Я прилетела в Сеул из Филадельфии и встретилась с родителями на похоронах. Траурные мероприятия проходили три дня в старомодном деревянном помещении с раздвижными дверями, отделанными рисовой бумагой. Вдоль коридоров стояли большие венки из живых цветов, украшенные лентами, а внутри на деревянном мольберте, возвышающемся над уставленной цветами платформой, лежала глянцевая фотография в рамке, на которой Ынми держит на руках Леона. Нами и мама в черных ханбоках обслуживали нескончаемый поток гостей, предлагая закуски и наливая напитки, пока они выражали свое почтение. Мне казалось несправедливым, что им двоим приходится за всеми ухаживать, когда их горе, несомненно, самое глубокое.
«Нами гораздо лучше с такими вещами справляется», – призналась мне мать, пока мы наблюдали, как ее старшая сестра обменивается обычными любезностями с новыми посетителями.

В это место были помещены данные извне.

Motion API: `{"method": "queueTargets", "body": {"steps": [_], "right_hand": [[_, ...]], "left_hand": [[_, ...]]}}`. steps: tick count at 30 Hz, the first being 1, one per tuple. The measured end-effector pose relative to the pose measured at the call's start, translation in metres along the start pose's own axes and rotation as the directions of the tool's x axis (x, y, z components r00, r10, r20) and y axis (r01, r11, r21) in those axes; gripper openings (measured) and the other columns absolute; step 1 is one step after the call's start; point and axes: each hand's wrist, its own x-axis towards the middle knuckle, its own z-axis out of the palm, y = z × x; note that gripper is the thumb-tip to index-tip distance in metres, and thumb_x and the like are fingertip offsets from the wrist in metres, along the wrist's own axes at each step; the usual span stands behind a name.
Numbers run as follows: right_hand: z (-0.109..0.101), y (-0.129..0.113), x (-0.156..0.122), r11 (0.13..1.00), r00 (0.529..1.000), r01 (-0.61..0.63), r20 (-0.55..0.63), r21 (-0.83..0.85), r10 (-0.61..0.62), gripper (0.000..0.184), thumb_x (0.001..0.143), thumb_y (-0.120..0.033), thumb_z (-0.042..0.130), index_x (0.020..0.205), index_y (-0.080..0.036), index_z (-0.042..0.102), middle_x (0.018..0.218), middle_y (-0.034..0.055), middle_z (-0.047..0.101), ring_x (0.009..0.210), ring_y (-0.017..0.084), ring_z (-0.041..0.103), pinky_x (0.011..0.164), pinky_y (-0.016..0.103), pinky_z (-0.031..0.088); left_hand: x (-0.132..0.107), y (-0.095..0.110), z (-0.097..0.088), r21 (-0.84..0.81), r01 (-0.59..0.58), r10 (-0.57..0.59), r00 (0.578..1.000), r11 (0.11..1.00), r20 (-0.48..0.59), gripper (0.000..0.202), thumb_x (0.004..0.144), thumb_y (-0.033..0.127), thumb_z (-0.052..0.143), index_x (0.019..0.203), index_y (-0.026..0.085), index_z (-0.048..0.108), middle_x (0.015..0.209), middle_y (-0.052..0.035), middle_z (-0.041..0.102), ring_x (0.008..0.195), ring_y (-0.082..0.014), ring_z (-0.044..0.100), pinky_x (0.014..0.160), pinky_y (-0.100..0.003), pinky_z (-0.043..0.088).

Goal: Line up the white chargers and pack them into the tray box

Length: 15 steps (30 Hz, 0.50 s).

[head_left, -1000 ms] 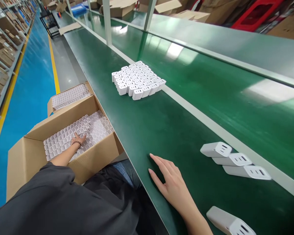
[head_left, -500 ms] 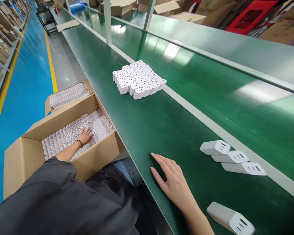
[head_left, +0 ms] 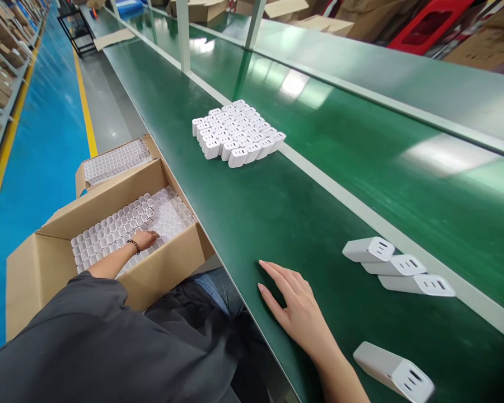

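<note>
My left hand (head_left: 146,239) reaches down into an open cardboard box (head_left: 185,246), a dark beaded bracelet on its wrist. Its fingers are drawn together and bent down among rows of clear plastic covers (head_left: 105,238); whatever they pinch is hidden. My right hand (head_left: 296,305) lies on the green tabletop (head_left: 243,224), fingers stretched out and thumb apart, holding nothing. Three white USB chargers (head_left: 403,266) lie side by side to its right, port ends facing me. A single white charger (head_left: 395,370) lies nearer, beyond my right forearm.
Farther along the bench, many white chargers (head_left: 237,131) stand packed in a block. Behind the open box is a second carton (head_left: 79,179) filled with clear covers. A pale strip (head_left: 331,182) runs along the bench, and a white post (head_left: 183,39) rises from it.
The fingers of my left hand, spread over the covers before, have drawn together and dipped lower in the box. My right hand stays put. The view has shifted slightly.
</note>
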Motion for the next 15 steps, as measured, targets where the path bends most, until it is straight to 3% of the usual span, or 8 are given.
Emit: {"method": "queueTargets", "body": {"steps": [4,9,12,15], "right_hand": [[0.000,0.000,0.000,1.000,1.000,0.008,-0.007,-0.002,-0.008,0.044,0.098,-0.030,0.050,0.141,-0.024,0.046,0.125,0.0113,0.064,0.112,0.026,0.060,0.092,0.041,0.048],[0.002,0.002,-0.002,1.000,1.000,0.008,-0.007,-0.004,-0.008,0.043,0.098,-0.031,0.049,0.140,-0.024,0.046,0.125,0.0111,0.064,0.112,0.026,0.060,0.092,0.042,0.048],[0.001,0.002,-0.001,1.000,1.000,0.014,-0.011,-0.004,-0.014,0.043,0.099,-0.032,0.049,0.141,-0.024,0.046,0.125,0.0105,0.064,0.111,0.026,0.060,0.092,0.041,0.049],[0.001,0.000,0.000,1.000,1.000,0.009,-0.009,-0.003,-0.009,0.042,0.099,-0.032,0.050,0.140,-0.025,0.046,0.126,0.0099,0.064,0.111,0.025,0.060,0.093,0.041,0.048]], "left_hand": [[0.014,-0.006,-0.011,0.004,0.036,-0.035,0.997,0.999,-0.065,0.033,0.098,0.037,0.055,0.125,0.019,0.059,0.129,-0.0102,0.059,0.113,-0.0219,0.059,0.101,-0.046,0.050],[0.025,-0.028,-0.030,0.064,0.105,-0.097,0.988,0.992,-0.120,0.030,0.096,0.038,0.057,0.116,0.016,0.062,0.121,-0.0094,0.062,0.108,-0.0208,0.062,0.096,-0.044,0.052],[0.023,-0.037,-0.031,0.121,0.083,-0.064,0.986,0.989,-0.153,0.030,0.096,0.038,0.058,0.114,0.015,0.062,0.117,-0.0091,0.063,0.106,-0.0208,0.062,0.094,-0.044,0.053],[0.019,-0.037,-0.023,0.194,-0.001,0.040,0.979,0.981,-0.198,0.030,0.096,0.038,0.057,0.116,0.016,0.062,0.127,-0.0101,0.060,0.119,-0.0241,0.056,0.104,-0.049,0.045]]}}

Это признание собственной стеснительности со стороны человека, которого я всегда считала образцом уравновешенности и авторитета, заставило меня почувствовать себя ближе к ней. Оно пролило свет на истину, в которую мне часто было трудно поверить: мать не всегда была олицетворением изящества, когда-то она обладала той же самой непокорностью сорванца и нетерпением по отношению к формальностям, за которые часто меня ругала. И время, проведенное вдали от Сеула, возможно, лишь еще больше отдалило ее от своих корней, традиций, которых я никогда не знала.
В последний день, одетая в черный ханбок и пару белых хлопчатобумажных перчаток, я возглавила процессию к крематорию. Холод был угнетающим. Воздух был резким, как будто мороз пронзал каждую пору моего лица, и от каждого ледяного порыва ветра слезились глаза.

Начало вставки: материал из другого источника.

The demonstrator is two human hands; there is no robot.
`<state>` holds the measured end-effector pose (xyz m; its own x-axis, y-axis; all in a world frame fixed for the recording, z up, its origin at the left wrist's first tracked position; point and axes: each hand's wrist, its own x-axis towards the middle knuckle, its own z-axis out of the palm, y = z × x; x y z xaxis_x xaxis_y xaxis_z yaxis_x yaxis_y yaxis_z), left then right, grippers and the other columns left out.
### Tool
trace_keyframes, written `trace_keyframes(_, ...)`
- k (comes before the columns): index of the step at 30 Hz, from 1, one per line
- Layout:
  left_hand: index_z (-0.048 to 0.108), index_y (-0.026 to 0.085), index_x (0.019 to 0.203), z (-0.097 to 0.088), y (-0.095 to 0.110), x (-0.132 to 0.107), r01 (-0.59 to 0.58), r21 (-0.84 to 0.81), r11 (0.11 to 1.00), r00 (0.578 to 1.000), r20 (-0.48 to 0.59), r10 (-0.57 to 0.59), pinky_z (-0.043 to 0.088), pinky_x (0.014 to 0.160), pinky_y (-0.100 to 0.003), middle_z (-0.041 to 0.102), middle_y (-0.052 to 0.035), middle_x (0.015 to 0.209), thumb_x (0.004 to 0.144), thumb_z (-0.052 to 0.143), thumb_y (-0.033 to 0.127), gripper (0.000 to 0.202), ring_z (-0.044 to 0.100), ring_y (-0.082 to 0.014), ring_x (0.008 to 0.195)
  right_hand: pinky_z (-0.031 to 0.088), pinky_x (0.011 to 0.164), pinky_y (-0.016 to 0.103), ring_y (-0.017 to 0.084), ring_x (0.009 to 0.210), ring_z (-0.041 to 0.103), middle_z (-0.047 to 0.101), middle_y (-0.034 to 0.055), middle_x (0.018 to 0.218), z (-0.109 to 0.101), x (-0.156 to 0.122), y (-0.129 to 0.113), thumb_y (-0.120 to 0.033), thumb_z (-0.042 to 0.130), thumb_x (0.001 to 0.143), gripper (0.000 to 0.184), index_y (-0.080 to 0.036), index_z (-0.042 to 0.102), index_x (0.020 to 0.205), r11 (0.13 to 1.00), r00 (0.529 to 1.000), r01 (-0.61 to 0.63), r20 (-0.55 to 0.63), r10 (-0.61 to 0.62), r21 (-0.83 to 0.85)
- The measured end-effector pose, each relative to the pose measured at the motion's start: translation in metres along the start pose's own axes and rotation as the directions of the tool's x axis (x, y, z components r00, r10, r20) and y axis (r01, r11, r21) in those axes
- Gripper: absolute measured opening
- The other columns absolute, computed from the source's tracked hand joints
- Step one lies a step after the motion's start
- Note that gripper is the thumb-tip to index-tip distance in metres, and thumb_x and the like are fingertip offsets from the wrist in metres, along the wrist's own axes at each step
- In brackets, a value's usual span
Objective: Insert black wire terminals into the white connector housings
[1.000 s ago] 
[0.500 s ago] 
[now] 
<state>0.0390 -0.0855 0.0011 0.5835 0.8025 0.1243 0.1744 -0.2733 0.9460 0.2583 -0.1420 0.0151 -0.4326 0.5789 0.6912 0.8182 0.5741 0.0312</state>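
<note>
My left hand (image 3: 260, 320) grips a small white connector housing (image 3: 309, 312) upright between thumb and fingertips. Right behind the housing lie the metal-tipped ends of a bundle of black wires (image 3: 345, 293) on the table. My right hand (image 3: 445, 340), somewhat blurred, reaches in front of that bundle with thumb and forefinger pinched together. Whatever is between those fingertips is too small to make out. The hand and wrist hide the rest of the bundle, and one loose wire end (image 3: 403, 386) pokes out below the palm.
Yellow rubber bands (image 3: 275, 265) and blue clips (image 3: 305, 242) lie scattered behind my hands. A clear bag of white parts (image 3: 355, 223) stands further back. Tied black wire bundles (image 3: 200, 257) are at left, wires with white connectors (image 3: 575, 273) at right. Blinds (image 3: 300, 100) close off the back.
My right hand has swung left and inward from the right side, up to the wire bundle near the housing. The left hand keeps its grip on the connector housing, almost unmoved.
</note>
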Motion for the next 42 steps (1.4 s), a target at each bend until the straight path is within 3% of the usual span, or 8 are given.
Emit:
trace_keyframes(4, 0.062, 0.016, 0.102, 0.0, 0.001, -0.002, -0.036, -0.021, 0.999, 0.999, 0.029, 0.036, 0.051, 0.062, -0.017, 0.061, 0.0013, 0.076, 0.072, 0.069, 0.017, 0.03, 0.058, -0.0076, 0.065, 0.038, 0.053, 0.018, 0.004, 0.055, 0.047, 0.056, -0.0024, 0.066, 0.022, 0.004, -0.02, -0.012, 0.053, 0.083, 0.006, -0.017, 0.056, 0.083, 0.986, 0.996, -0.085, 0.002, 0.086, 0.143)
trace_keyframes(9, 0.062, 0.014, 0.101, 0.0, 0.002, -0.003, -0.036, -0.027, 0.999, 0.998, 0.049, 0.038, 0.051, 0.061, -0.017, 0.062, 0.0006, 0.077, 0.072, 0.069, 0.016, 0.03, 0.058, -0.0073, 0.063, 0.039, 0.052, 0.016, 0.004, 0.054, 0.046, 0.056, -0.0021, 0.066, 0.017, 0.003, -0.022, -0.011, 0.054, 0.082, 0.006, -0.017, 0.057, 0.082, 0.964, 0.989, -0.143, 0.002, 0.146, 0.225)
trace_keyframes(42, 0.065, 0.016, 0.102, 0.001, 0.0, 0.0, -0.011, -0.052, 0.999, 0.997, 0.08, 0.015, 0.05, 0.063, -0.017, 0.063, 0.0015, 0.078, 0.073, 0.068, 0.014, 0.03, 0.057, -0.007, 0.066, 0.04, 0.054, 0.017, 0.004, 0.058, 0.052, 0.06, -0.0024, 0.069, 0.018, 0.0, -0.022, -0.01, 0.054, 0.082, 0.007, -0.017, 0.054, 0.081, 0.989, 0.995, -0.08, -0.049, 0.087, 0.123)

В крематории мы ждали в прихожей, а затем столпились у стеклянного окна. Мужчина в хирургическом халате и хирургической маске стоял перед столом, куда по конвейеру доставлялись останки. Небольшая кучка серой пыли не представляла собой сплошной порошок, а больше напоминала щебень. Я видела кусочки кости, ее кости, и вдруг почувствовала, что теряю равновесие. Отец поймал меня, пока я падала. Мужчина в хирургической маске завернул ее в нечто, похожее на вощеную бумагу, аккуратно и бесстрастно загнув края вокруг пепла, как если бы это был бутерброд, а затем сунул его в урну.
После похорон Нами и мать отвезли меня в квартирку, где Ынми хранила свои вещи. На холодильнике крепились фотографии моя и Сон Ёна. Не имея собственных детей, она все оставила нам двоим. Мы с мамой рылись в ее шкатулке с драгоценностями. Я заметила простой серебряный кулончик в форме сердца на тонкой цепочке и спросила, могу ли оставить его себе. «Вообще-то, это я подарила его Ынми на день рождения, – ответила мама. – Как насчет того, что я оставлю этот кулон себе, а как только вернусь домой, куплю тебе новый, чтобы у нас были одинаковые. Когда мы их наденем, сможем думать о ней вместе».
Мы с отцом сели на автобус до аэропорта Инчхон, а мать осталась, чтобы запустить процесс оформления наследства Ынми. По дороге из города я обнаружила, что смотрю на Сеул как на чужака, сейчас он совершенно не напоминал идиллическую утопию моего детства. После ухода халмони и Ынми я почувствовала, что он принадлежит мне немного меньше.
После смерти Ынми мать сильно изменилась. Когда-то одержимый и заядлый коллекционер, теперь она нашла себе новые увлечения и проводила время с новыми людьми. Мать вместе с несколькими своими корейскими друзьями записалась в небольшую школу рисования и живописи. Раз в неделю она присылала мне фотографии своих работ в мессенджер
Одной из последних просьб Ынми к матери была «начни посещать церковь», но мать ее так и не исполнила. Мама была единственной в семье, кто не исповедовал христианство. Она верила в некую высшую силу, но ей было тесно в рамках организованной религии, даже несмотря на то, что именно религия тесно объединяла большую часть корейской общины в Юджине. «Как можно верить в Бога, когда происходит нечто подобное?» – говорила она.